- [TASK PROMPT]
Report, as a bare number, how many lines of the entries below contain "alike".

- [EXTRACTED INFORMATION]
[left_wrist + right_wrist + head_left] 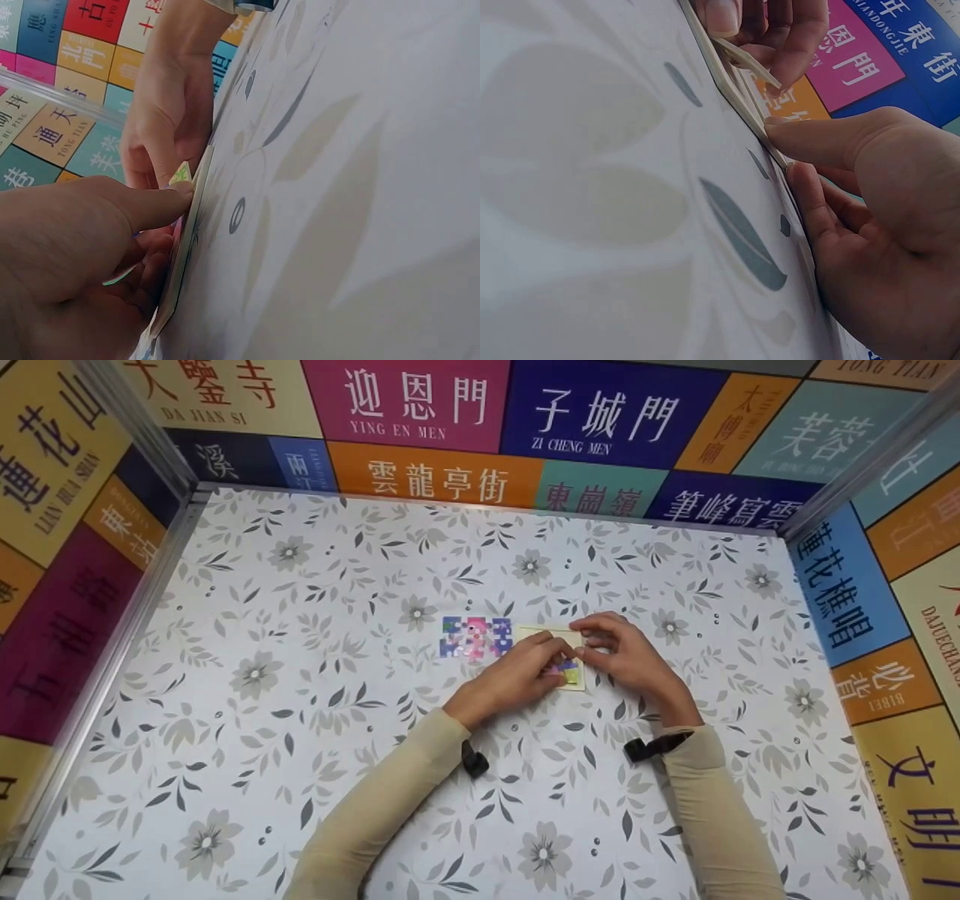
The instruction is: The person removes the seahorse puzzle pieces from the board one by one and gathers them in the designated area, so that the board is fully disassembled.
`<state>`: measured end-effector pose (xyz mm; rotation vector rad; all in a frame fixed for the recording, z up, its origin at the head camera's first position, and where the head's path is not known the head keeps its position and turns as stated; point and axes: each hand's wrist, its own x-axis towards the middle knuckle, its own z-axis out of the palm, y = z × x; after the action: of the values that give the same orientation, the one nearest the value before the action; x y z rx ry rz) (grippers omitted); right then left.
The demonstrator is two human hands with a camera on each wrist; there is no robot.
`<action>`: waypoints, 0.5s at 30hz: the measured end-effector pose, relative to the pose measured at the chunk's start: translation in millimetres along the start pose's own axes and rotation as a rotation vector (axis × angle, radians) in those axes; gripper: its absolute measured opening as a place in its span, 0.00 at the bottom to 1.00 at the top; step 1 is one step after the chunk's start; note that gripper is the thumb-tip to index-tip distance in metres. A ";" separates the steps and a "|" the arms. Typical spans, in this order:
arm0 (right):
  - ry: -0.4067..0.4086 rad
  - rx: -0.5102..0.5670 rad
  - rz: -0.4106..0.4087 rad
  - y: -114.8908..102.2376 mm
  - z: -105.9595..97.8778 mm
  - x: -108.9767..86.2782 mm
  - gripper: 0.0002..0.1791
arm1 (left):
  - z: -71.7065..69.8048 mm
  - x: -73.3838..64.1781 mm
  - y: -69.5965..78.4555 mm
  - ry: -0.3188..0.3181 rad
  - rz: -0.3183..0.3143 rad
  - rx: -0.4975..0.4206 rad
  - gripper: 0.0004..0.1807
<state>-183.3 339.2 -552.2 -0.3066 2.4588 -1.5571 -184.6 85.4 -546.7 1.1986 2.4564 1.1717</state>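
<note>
Left grip (517, 671): narrow, thumb and curled fingers pinching a puzzle piece (746, 60), which we see tilted, just above a pale tray (546, 628). Right grip (634, 656): narrow, thumb and forefinger holding the edge of that tray, on its right side. The tray: one, shallow, on the surface (360, 697), between the two grips and partly hidden beneath the left one. Coloured pieces (571, 673): yellow-green and purple, which we find in the tray's near right part, beside the left thumb; the number we cannot tell. Joined puzzle section (476, 637): one, pink figure on purple, left of the tray and beyond the left grip. The surface: white, printed with grey flowers and leaves, under both grips. Lettered panels (416, 405): many-coloured, upright, which we note beyond the grips and to either side
</note>
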 end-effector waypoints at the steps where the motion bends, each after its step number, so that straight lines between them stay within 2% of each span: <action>1: 0.001 0.001 0.000 -0.1 0.0 0.1 0.23 | 0.1 0.0 0.0 0.003 0.005 0.003 0.18; 7: 0.000 0.008 0.000 -0.7 0.2 -0.4 0.23 | -1.4 -0.8 0.4 0.026 0.028 0.011 0.19; 15: 0.004 0.009 -0.005 -1.4 1.2 -0.2 0.23 | -0.8 -0.2 1.4 0.040 0.015 0.018 0.22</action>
<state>-182.7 337.6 -551.4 -0.3083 2.4556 -1.5721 -183.9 85.3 -545.2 1.2126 2.4960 1.1922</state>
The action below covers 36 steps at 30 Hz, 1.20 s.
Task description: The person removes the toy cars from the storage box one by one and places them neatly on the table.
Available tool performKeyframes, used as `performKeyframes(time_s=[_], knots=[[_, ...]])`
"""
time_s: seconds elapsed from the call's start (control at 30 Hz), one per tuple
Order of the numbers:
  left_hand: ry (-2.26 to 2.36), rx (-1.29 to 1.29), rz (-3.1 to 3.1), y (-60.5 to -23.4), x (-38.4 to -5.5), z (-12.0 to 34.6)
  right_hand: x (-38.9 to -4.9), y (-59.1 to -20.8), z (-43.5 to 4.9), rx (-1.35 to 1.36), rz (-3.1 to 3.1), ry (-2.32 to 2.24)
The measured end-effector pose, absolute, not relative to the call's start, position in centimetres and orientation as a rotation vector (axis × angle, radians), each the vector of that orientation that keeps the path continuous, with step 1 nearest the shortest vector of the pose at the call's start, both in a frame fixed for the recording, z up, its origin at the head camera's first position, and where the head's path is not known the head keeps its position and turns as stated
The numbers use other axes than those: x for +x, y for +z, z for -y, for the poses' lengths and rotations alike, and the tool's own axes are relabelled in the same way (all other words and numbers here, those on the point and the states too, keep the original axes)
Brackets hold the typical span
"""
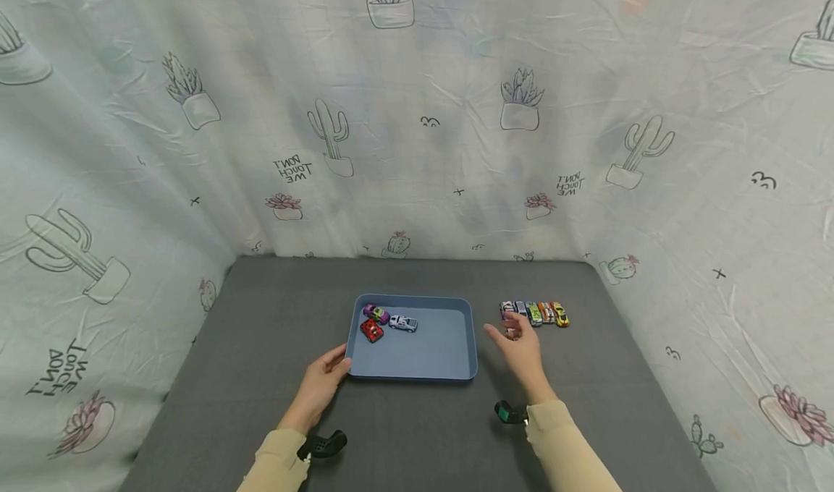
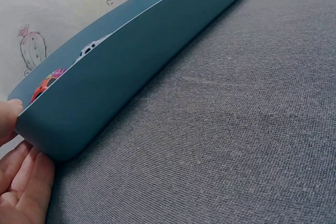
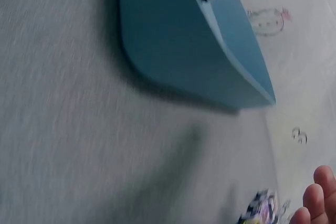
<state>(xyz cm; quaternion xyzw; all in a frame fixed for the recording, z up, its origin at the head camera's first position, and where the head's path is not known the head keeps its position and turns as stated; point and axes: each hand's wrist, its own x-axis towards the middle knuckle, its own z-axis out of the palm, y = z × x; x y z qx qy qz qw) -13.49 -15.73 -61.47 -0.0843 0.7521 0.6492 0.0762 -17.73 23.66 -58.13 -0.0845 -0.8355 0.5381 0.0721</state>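
A shallow blue tray [image 1: 439, 347] lies on the grey table, holding a purple-and-green toy car [image 1: 376, 313], a red toy car [image 1: 371, 331] and a white toy car [image 1: 404, 323] in its left part. My left hand [image 1: 319, 385] grips the tray's left front corner, thumb at the rim and fingers against the outer wall, as the left wrist view shows. To the right of the tray, my right hand [image 1: 521, 351] is spread with thumb and fingers apart. Its fingertips overlap the left end of a row of several colourful toy cars [image 1: 536, 314], partly hiding them.
The grey cloth-covered table [image 1: 417, 434] reaches back to a pale curtain [image 1: 417, 152] printed with potted cacti, which also hangs along both sides. A dark wrist device [image 1: 322, 445] is on the left wrist, another device [image 1: 508, 412] on the right.
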Motion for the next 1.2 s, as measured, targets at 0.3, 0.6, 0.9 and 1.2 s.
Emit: performKeyframes(time_s=[0.3, 0.6, 0.9, 1.2], knots=[[1.94, -0.285, -2.263, -61.6, -13.6, 15.7, -18.6, -57.1, -19.3, -0.133, 2.565, 1.601], [1.963, -0.265, -2.246, -61.4, -13.5, 15.8, -19.3, -57.7, -14.9, 0.033, 2.567, 1.721], [1.966, -0.278, -2.248, -61.5, -13.6, 15.8, -20.0, -58.9, -11.3, 0.008, 2.657, 1.786], [1.966, -0.292, -2.257, -61.8, -13.5, 15.7, -21.0, -60.3, -9.4, -0.071, 2.682, 1.878]])
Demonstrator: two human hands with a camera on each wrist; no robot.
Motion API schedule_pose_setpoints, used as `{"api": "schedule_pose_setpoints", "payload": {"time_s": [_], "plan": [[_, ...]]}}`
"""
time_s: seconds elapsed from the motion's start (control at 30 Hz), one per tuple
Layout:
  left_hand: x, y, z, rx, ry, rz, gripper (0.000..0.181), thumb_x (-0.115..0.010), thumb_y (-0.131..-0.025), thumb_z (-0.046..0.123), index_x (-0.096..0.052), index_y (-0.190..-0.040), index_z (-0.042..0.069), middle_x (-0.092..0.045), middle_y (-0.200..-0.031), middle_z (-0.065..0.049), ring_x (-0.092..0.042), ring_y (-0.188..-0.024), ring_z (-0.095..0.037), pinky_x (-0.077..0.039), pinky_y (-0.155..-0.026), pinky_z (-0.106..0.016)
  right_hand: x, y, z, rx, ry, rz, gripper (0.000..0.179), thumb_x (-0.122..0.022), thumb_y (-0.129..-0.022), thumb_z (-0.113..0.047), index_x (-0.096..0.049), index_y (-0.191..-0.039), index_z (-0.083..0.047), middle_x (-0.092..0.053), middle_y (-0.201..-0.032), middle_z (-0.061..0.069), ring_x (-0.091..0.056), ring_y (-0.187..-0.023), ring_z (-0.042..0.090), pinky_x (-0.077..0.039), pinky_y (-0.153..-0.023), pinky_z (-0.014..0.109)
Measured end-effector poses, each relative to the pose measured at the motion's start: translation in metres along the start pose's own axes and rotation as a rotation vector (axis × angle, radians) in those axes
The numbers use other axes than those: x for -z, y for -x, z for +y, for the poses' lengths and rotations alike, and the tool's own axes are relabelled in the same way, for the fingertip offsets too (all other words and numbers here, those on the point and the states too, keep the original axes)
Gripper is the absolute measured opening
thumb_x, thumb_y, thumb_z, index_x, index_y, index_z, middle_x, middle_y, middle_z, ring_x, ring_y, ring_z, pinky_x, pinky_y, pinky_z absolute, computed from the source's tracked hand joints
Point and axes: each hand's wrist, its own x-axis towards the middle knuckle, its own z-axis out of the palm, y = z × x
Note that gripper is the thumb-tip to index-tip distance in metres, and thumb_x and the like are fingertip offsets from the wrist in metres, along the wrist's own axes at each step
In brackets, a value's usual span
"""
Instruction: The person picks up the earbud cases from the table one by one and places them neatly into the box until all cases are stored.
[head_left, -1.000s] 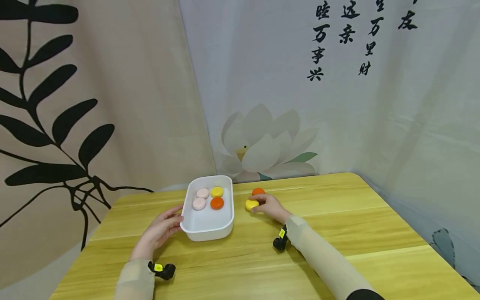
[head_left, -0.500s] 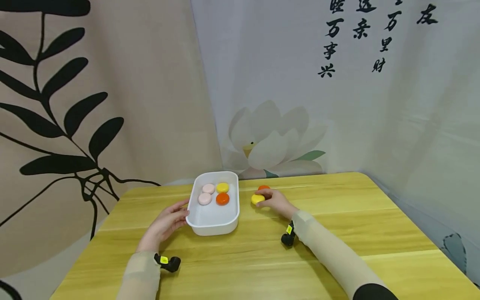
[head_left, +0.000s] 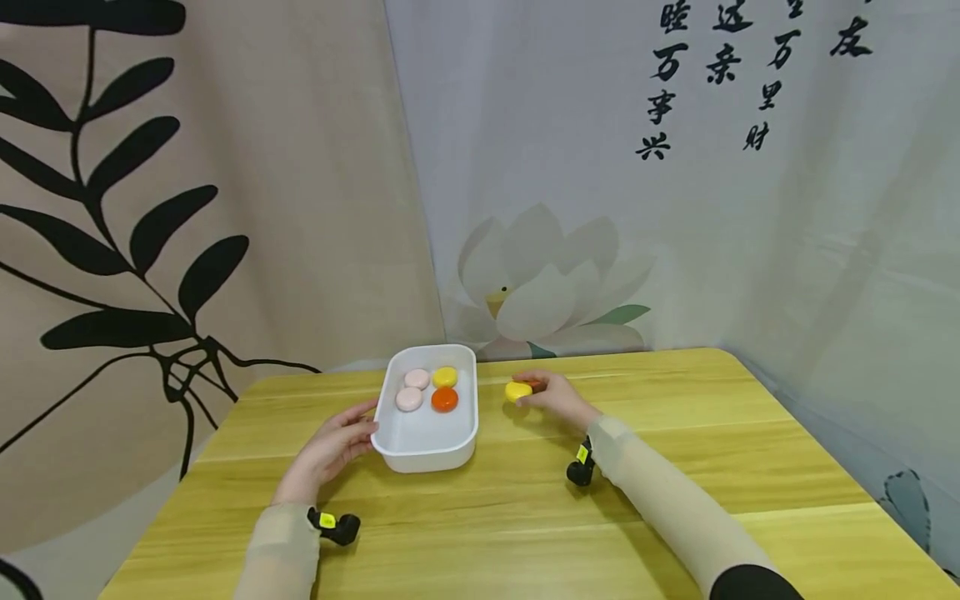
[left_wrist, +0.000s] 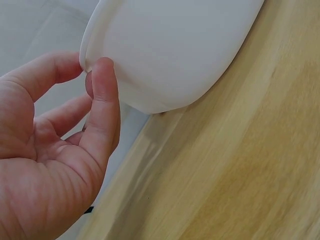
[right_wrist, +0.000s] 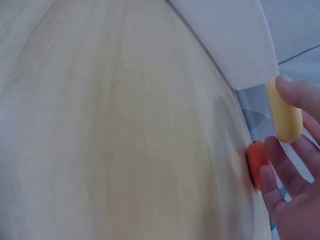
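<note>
A white plastic box (head_left: pixel 424 448) stands on the table toward the back. Inside it lie two pale pink discs (head_left: pixel 409 400), a yellow disc (head_left: pixel 445 377) and an orange disc (head_left: pixel 445 400). My left hand (head_left: pixel 337 446) holds the box's left side, thumb and forefinger at the rim in the left wrist view. To the right of the box, my right hand (head_left: pixel 558 398) pinches a second yellow disc (right_wrist: pixel 284 112) on edge between thumb and fingers. Another orange disc (right_wrist: pixel 256 164) sits on the table by the lower fingers, mostly hidden behind the hand in the head view.
The wooden table (head_left: pixel 465 533) has rounded back corners. Close behind its back edge hangs a cloth backdrop (head_left: pixel 555 167) printed with leaves, a lotus and characters. Each wrist carries a small black camera (head_left: pixel 341 528).
My right hand lifts the yellow disc slightly off the table and tilts it, moving a little toward the back. The head view shifts somewhat. My left hand stays on the box.
</note>
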Motion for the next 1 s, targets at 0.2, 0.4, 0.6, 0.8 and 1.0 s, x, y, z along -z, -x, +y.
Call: {"api": "schedule_pose_setpoints", "payload": {"time_s": [0.2,0.4,0.6,0.8,1.0], "plan": [[0.000,0.000,0.000,-0.002,-0.010,0.005,0.063,-0.058,-0.097,0.008,-0.027,-0.150,-0.002,-0.055,-0.113,-0.018,-0.061,-0.088,-0.019,-0.054,-0.079,-0.028,0.005,-0.002,-0.005,0.008,0.027,-0.011,0.050,-0.075,-0.084,-0.010,-0.059,-0.131,-0.001,-0.062,-0.124,0.012,-0.060,-0.099,0.020,-0.051,-0.084,0.031],[0.000,-0.001,-0.002,0.002,-0.006,-0.002,0.063,-0.057,-0.097,0.008,-0.027,-0.150,-0.003,-0.055,-0.113,-0.019,-0.061,-0.087,-0.019,-0.054,-0.079,-0.028,0.008,0.001,-0.008,-0.012,0.035,-0.007,0.049,-0.076,-0.084,-0.011,-0.061,-0.129,-0.002,-0.061,-0.124,0.013,-0.060,-0.097,0.019,-0.051,-0.084,0.031],[0.000,-0.002,-0.001,0.000,-0.006,-0.004,0.061,-0.055,-0.098,0.006,-0.026,-0.151,-0.003,-0.056,-0.112,-0.018,-0.061,-0.088,-0.019,-0.054,-0.079,-0.027,0.012,-0.001,-0.010,-0.014,0.024,-0.033,0.050,-0.074,-0.085,-0.012,-0.059,-0.131,-0.001,-0.062,-0.123,0.014,-0.060,-0.097,0.019,-0.051,-0.085,0.033],[-0.002,-0.004,-0.001,-0.004,-0.004,-0.006,0.062,-0.057,-0.096,0.006,-0.027,-0.150,-0.003,-0.055,-0.113,-0.021,-0.061,-0.088,-0.020,-0.054,-0.080,-0.029,0.016,-0.003,-0.011,-0.022,0.017,-0.019,0.050,-0.075,-0.084,-0.014,-0.060,-0.131,-0.003,-0.064,-0.117,0.011,-0.061,-0.095,0.020,-0.052,-0.079,0.029],[0.001,-0.001,-0.002,-0.009,-0.002,-0.007,0.063,-0.056,-0.096,0.006,-0.025,-0.150,-0.004,-0.057,-0.110,-0.018,-0.062,-0.087,-0.018,-0.054,-0.078,-0.027,0.017,-0.009,-0.016,-0.003,0.022,-0.015,0.051,-0.077,-0.083,-0.013,-0.061,-0.130,-0.002,-0.062,-0.123,0.012,-0.062,-0.093,0.019,-0.054,-0.078,0.029]]}}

- [EXERCISE SOLUTION]
2